Johan Boye, Mats Wirén, Manny Rayner, Ian Lewin, David Carter and Ralph Becket

Language-Processing Strategies and Mixed-Initiative Dialogues

[Full Text]
[send contribution]
[debate procedure]
[copyright]


Overview of interactions

No Comment(s) Answer(s) Continued discussion
1 Kristiina Jokinen 28.3.00
Johan Boye 11.4.00

C1. Kristiina Jokinen (28.3.00):

This paper is a description of a working dialogue system which deals with spoken language interaction on travel domain. It gives a good overview of the system, but I'm afraid it also leaves the reader in a tantalizing state of wondering how exactly do the different design decisions contribute to the overall goal of a flexible mixed-initiative dialogue system, and how the system architecture addresses the specific questions of knowledge sources and reasoning in dialogue systems. In particular, it would be good to have a more elaborated discussion about how the three desiderata (1) handling mixed-initiative dialogues, (2) deep linguistics analysis, and (3) management of disfluent utterances, mentioned as design principles for the system, are taken care of in the system.

(1)

(2)-(3) Kristiina Jokinen
FLV Belgium


C1. Johan Boye (11.4.00):

Kristiina Jokinens comments:

This paper is a description of a working dialogue system which deals with spoken language interaction on travel domain. It gives a good overview of the system, but I'm afraid it also leaves the reader in a tantalizing state of wondering how exactly do the different design decisions contribute to the overall goal of a flexible mixed-initiative dialogue system, and how the system architecture addresses the specific questions of knowledge sources and reasoning in dialogue systems.
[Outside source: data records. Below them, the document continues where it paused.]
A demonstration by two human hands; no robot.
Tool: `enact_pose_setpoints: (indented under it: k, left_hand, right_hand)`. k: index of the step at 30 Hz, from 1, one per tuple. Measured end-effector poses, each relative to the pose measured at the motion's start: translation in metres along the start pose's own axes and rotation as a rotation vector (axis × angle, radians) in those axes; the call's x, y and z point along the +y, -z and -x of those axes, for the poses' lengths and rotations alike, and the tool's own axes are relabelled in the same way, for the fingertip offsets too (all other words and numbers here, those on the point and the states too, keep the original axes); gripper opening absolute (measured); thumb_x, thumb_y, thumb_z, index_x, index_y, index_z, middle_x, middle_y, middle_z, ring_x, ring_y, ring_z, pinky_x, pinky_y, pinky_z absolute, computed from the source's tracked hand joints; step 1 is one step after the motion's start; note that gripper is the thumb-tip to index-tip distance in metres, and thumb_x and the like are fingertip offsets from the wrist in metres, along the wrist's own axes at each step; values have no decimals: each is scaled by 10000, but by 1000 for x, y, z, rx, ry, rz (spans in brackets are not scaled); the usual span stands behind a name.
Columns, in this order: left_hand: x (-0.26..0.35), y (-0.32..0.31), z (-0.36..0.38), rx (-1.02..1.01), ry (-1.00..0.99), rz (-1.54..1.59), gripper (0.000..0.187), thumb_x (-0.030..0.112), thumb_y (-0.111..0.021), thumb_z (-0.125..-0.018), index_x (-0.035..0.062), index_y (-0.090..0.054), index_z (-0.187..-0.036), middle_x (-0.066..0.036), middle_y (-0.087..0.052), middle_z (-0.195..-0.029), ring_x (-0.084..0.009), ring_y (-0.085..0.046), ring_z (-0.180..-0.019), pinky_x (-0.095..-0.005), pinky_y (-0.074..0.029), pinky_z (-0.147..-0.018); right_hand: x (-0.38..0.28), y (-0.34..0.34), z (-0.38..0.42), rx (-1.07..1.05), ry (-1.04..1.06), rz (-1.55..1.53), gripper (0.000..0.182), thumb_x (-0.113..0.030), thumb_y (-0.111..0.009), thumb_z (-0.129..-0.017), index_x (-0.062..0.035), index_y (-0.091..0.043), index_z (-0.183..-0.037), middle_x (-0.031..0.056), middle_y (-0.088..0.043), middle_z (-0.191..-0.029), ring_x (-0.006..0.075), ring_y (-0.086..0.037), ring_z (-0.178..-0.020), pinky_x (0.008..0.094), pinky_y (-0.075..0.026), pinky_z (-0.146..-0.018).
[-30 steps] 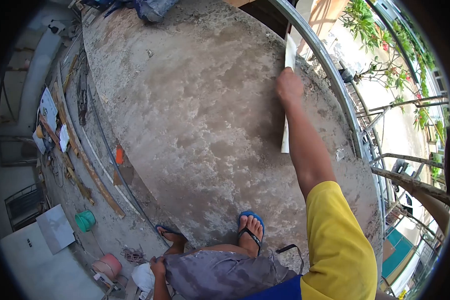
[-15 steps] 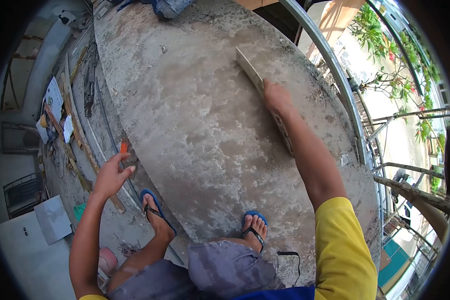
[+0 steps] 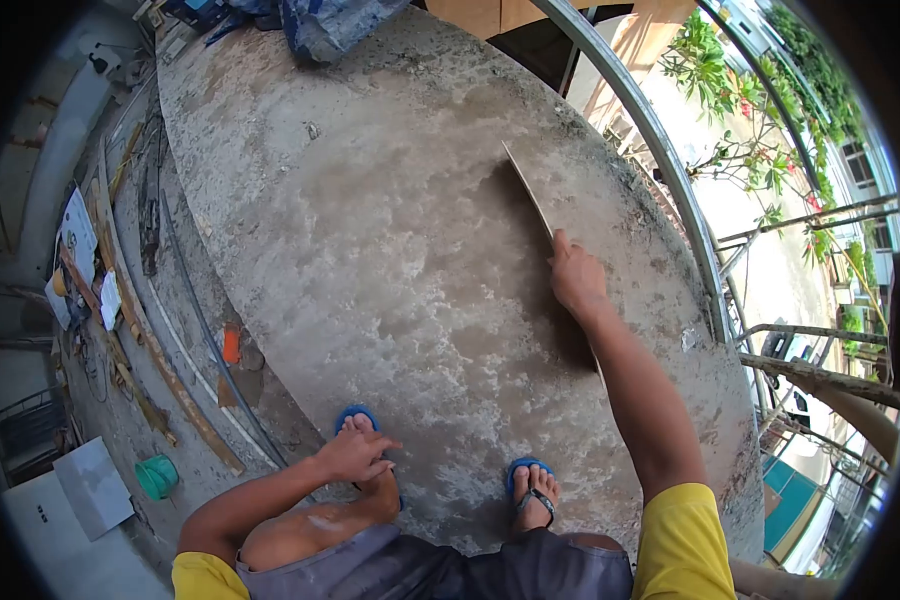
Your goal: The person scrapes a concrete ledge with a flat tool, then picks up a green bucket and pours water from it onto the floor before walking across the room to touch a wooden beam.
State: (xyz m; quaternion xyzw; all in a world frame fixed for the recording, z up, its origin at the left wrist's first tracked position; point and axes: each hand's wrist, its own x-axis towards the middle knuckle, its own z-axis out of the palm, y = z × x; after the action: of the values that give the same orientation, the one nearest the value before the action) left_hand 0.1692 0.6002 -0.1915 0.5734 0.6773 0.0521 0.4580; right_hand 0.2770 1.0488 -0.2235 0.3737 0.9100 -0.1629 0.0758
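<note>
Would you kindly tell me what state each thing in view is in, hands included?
Left hand: open, empty, fingers partly spread.
Right hand: closed around the thin board.
Thin board: gripped, seen nearly edge-on.
Concrete surface: rough, blotched dark and pale.
Blue sheeting: crumpled.
Sandals: worn, one on each foot.
Green bucket: contents unclear.

Yellow sleeves (image 3: 685,540), greyish-purple shorts (image 3: 370,565) and blue flip-flops (image 3: 513,471) with thin dark straps (image 3: 543,498) are worn
</note>
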Motion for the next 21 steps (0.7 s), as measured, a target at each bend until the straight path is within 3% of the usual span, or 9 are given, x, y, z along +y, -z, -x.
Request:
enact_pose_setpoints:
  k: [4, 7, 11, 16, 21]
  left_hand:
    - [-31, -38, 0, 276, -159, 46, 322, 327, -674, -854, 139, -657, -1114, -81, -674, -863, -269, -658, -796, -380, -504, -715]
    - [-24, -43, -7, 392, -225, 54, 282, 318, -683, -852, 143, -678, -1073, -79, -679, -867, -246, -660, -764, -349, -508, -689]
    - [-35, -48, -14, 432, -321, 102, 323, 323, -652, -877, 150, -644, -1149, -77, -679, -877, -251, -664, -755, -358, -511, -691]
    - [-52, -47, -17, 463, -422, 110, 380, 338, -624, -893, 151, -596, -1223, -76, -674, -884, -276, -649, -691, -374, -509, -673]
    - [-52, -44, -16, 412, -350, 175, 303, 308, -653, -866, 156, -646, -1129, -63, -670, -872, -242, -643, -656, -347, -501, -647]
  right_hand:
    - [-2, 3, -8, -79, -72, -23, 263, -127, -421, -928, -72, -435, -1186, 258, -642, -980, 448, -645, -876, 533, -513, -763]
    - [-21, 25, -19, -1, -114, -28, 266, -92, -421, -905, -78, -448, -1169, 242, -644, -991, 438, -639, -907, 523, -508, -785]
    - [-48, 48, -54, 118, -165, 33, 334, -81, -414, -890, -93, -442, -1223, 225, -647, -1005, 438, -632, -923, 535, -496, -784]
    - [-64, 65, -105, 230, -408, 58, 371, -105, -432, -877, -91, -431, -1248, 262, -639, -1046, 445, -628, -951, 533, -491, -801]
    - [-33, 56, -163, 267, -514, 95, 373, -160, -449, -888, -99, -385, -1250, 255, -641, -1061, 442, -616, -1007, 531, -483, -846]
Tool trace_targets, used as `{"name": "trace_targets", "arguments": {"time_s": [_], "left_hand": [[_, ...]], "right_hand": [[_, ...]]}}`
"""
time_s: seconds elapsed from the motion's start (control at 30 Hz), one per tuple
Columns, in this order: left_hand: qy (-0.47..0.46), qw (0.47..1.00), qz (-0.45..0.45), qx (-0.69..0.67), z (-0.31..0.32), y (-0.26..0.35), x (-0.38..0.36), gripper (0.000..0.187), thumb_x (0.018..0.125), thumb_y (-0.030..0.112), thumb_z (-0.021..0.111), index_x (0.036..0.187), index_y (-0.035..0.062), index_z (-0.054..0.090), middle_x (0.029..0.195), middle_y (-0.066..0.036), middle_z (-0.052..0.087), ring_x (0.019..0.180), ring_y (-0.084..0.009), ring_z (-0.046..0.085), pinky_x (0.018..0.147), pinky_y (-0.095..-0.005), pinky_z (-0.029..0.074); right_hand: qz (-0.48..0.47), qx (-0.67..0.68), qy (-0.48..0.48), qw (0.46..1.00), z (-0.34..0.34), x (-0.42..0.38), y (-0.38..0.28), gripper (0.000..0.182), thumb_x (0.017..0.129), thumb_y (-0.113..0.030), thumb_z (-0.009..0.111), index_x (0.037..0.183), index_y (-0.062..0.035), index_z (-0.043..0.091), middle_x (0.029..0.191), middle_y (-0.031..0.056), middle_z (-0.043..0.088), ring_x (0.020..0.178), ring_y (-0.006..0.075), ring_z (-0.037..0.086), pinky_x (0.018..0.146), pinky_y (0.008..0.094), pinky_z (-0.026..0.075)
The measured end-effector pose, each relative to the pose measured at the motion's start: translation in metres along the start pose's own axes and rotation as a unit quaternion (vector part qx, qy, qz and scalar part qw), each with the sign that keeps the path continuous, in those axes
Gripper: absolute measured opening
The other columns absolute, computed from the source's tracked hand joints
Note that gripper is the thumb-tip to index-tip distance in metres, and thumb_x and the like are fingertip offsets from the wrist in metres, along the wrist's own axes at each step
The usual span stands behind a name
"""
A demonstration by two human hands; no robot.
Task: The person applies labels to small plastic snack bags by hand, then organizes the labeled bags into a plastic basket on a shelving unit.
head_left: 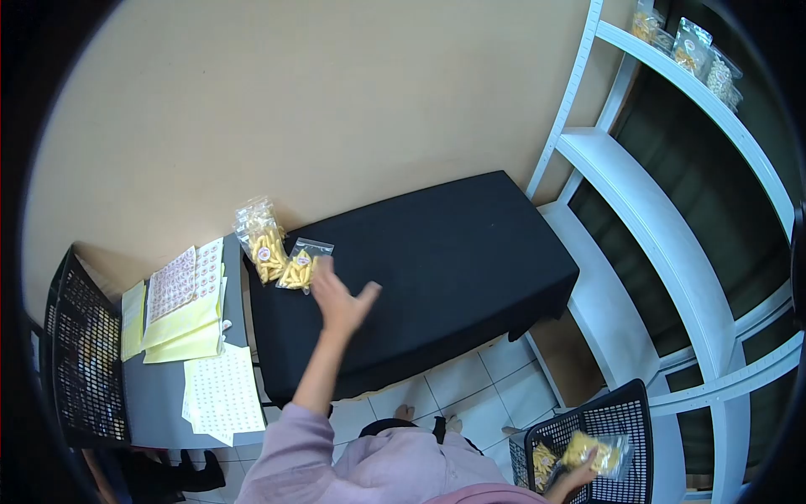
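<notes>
My left hand [340, 304] is over the black-covered table [437, 244], thumb spread away from the fingers. Its fingertips overlap the right edge of a clear bag of yellow stick snacks [297, 270] with a round label. Just left of that bag, more snack bags [265, 245] lie together at the table's corner. Down at the lower right, my right hand [576, 479] grips another bag of yellow snacks [588, 452] over a black plastic basket [642, 420]. Another snack bag [543, 462] shows inside the basket.
A grey side table [159, 403] on the left carries sticker sheets [222, 391] and yellow backing paper [186, 336]. Beyond them stands a black mesh crate [88, 353]. White shelving [646, 202] curves along the right, with several packets [693, 49] on its top shelf.
</notes>
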State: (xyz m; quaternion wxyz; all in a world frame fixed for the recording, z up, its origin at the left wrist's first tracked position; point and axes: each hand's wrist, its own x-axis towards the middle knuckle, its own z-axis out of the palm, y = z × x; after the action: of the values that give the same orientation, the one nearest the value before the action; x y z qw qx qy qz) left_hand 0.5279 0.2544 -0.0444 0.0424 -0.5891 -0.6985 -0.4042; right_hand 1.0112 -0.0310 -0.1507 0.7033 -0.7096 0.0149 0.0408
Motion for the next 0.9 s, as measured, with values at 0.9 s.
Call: {"name": "trace_targets", "arguments": {"time_s": [0.9], "left_hand": [[0.165, 0.957, -0.209, 0.116, -0.018, -0.165, 0.064, 0.077, 0.051, 0.032, 0.077, 0.108, -0.0006, 0.037, 0.104, -0.015, 0.042, 0.101, -0.0322, 0.043, 0.084, -0.0445, 0.035]], "right_hand": [[-0.261, -0.371, 0.097, 0.886, 0.004, -0.003, 0.046, 0.061, 0.07, -0.009, 0.067, 0.123, 0.0029, 0.037, 0.116, 0.0217, 0.041, 0.103, 0.0361, 0.046, 0.09, 0.0398, 0.039]]}}
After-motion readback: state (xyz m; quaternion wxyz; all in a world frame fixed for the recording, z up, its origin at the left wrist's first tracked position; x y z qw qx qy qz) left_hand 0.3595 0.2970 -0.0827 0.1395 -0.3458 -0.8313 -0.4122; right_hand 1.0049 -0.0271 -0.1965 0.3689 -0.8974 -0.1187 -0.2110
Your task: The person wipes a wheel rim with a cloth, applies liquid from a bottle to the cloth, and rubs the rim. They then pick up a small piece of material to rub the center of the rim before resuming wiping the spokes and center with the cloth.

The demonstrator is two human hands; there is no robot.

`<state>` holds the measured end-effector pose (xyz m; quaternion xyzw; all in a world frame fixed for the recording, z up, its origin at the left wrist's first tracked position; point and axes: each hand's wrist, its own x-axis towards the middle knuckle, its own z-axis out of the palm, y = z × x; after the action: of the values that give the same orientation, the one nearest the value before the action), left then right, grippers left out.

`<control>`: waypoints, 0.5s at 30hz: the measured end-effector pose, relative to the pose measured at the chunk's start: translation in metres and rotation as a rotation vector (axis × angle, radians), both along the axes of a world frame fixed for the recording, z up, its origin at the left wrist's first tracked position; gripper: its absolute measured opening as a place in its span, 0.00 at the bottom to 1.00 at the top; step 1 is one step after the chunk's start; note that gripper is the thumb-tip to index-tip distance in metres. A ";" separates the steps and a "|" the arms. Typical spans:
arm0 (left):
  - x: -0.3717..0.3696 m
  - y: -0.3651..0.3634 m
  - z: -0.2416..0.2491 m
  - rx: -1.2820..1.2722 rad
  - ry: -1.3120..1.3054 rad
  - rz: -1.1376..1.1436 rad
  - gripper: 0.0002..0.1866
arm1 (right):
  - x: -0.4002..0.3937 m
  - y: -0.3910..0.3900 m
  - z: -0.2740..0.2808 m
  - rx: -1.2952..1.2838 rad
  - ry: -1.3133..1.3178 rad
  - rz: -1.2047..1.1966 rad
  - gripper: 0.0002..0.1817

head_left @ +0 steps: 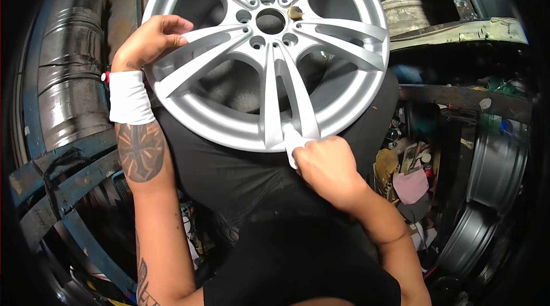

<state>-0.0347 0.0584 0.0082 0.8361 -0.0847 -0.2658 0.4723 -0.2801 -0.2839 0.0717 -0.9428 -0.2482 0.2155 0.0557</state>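
Note:
A silver alloy wheel (274, 71) with split double spokes rests across my lap, face up. My left hand (152, 41) is at its left edge, with the fingers and thumb curled over the rim beside a spoke. A white band covers that wrist. My right hand (329, 166) is closed at the near edge of the wheel. It pinches a small folded white piece (293, 144), paper or cloth, whose tip touches the outer end of the near spoke pair. A small tan scrap (295, 12) lies by the centre bore.
Stacked metal wheel barrels (71, 60) stand at the left beside a worn blue metal frame (86, 183). More silver rims (498, 163) stack at the right. A pink sheet (410, 184) lies among clutter at the lower right. A rack beam (458, 32) crosses the upper right.

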 end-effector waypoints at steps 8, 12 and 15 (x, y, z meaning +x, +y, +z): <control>0.001 -0.002 0.000 -0.027 0.123 0.077 0.25 | -0.009 0.008 0.013 -0.015 0.020 0.068 0.07; -0.005 -0.011 0.007 -0.011 0.026 0.082 0.28 | 0.006 0.007 -0.006 -0.037 -0.025 0.010 0.06; -0.008 -0.022 0.008 -0.033 0.004 0.108 0.26 | 0.006 0.004 0.005 0.004 0.038 -0.038 0.06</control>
<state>-0.0431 0.0362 0.0162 0.8310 -0.0429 -0.2404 0.4999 -0.2743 -0.2802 0.0766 -0.9430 -0.2294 0.2319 0.0666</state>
In particular, it would be good to have a more elaborated discussion about how the three desiderata (1) handling mixed-initiative dialogues, (2) deep linguistics analysis, and (3) management of disfluent utterances, mentioned as design principles for the system, are taken care of in the system.

(1)

The authors reply:

The sentence you quote is indeed not very enlightening. Unfortunately, the description of the agenda and its operational interpretation is too brief and too simplified in the article. We take this opportunity to give a more thorough account of the details.

As explained elsewhere in the article, each user utterance is classified as a certain kind of move (from a fixed repertoire of move types). What might not be clear from the article is that each move type T has an associated updating rule, deciding how the agenda and the list of objects should be updated in case the user's utterance is classified as a move of type T. As soon as the DM has established that the user's utterance is of type T, that rule is fired. (This is exemplified in Section 4.2 in the paragraph beginning with "Once the DM knows..."). An updating rule will only add new items on top of the agenda, or do nothing. It will never cause items to be removed from the agenda.

The agenda items are the basic building blocks when specifying the behaviour of the system. An item has two arguments; a condition and an action. Typically, a condition could be "The destination of trip number 1 is unknown" (where trip no 1 is an object containing the user's constraints concerning the trip under discussion). The corresponding action would then be "Ask for the destination of trip number 1". Clearly, the condition can either be true or false about the current dialogue state. Declaratively, such a condition can be seen as the negation of a goal the system wants to attain - to know the destination of the user's desired trip. Operationally, the condition can be seen as a guard for the corresponding action - we don't want to ask about the destination if it is already known.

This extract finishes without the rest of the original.